→ **Work request**: Reproduce the full listing below exactly. Do not include the pictures.

→ **Supplied information**:
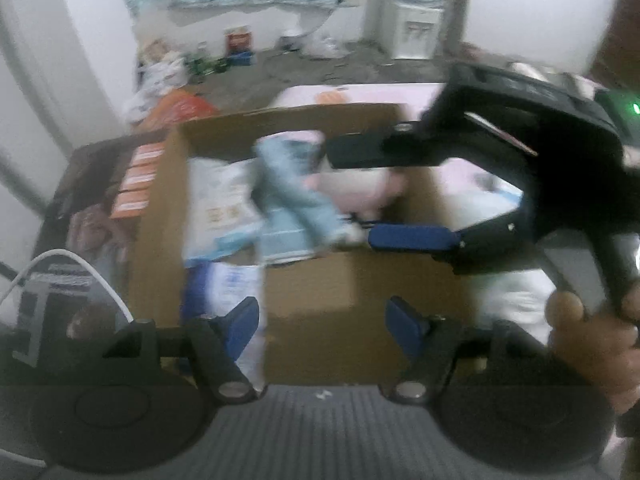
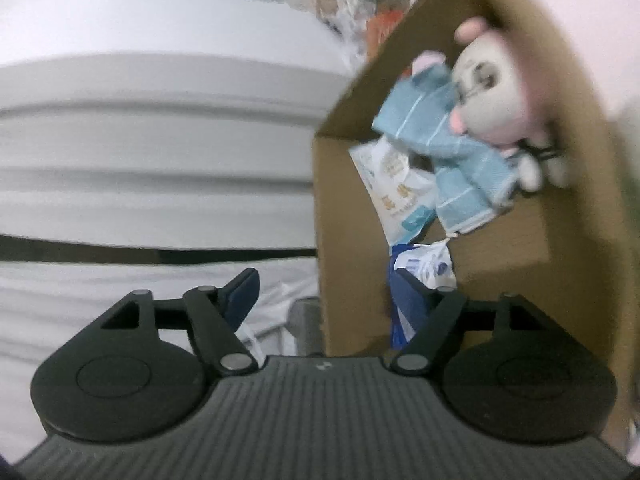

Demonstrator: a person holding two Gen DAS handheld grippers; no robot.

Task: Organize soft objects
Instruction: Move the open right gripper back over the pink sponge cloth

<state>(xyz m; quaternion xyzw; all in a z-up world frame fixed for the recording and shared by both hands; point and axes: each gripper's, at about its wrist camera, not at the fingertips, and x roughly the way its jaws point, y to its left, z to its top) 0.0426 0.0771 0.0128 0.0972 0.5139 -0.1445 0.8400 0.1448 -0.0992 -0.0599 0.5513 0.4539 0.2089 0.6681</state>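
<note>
A brown cardboard box (image 1: 320, 280) holds a pink and white plush toy (image 1: 360, 188), a light blue striped cloth (image 1: 296, 196) and white tissue packs (image 1: 220, 204). The same box (image 2: 580, 208) shows in the right wrist view with the plush toy (image 2: 492, 92), the cloth (image 2: 452, 152) and the packs (image 2: 396, 188) inside. My left gripper (image 1: 322, 320) is open and empty at the box's near wall. My right gripper (image 1: 348, 194) reaches in from the right, open, its fingers either side of the plush. In its own view the right gripper (image 2: 324, 292) is open, straddling the box wall.
A dark printed surface (image 1: 92, 216) with orange labels lies left of the box. A pink mat (image 1: 360, 94) lies behind it. Bags and clutter (image 1: 168, 76) sit on the floor by the far wall, near a water dispenser (image 1: 412, 28). White bedding (image 2: 152, 184) fills the right wrist view's left.
</note>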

→ **Finished exercise**:
Demonstrator: a person holding two Gen DAS handheld grippers; no robot.

Task: Organize soft objects
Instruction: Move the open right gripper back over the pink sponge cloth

<state>(xyz m; quaternion xyzw; all in a z-up world frame fixed for the recording and shared by both hands; point and axes: each gripper's, at about its wrist camera, not at the fingertips, and x roughly the way its jaws point, y to its left, z to its top) 0.0426 0.0771 0.0128 0.0972 0.5139 -0.1445 0.8400 0.1448 -0.0992 -0.0599 0.5513 0.4539 0.2089 0.6681</state>
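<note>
A brown cardboard box (image 1: 320, 280) holds a pink and white plush toy (image 1: 360, 188), a light blue striped cloth (image 1: 296, 196) and white tissue packs (image 1: 220, 204). The same box (image 2: 580, 208) shows in the right wrist view with the plush toy (image 2: 492, 92), the cloth (image 2: 452, 152) and the packs (image 2: 396, 188) inside. My left gripper (image 1: 322, 320) is open and empty at the box's near wall. My right gripper (image 1: 348, 194) reaches in from the right, open, its fingers either side of the plush. In its own view the right gripper (image 2: 324, 292) is open, straddling the box wall.
A dark printed surface (image 1: 92, 216) with orange labels lies left of the box. A pink mat (image 1: 360, 94) lies behind it. Bags and clutter (image 1: 168, 76) sit on the floor by the far wall, near a water dispenser (image 1: 412, 28). White bedding (image 2: 152, 184) fills the right wrist view's left.
</note>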

Nothing remains to be done for this exercise.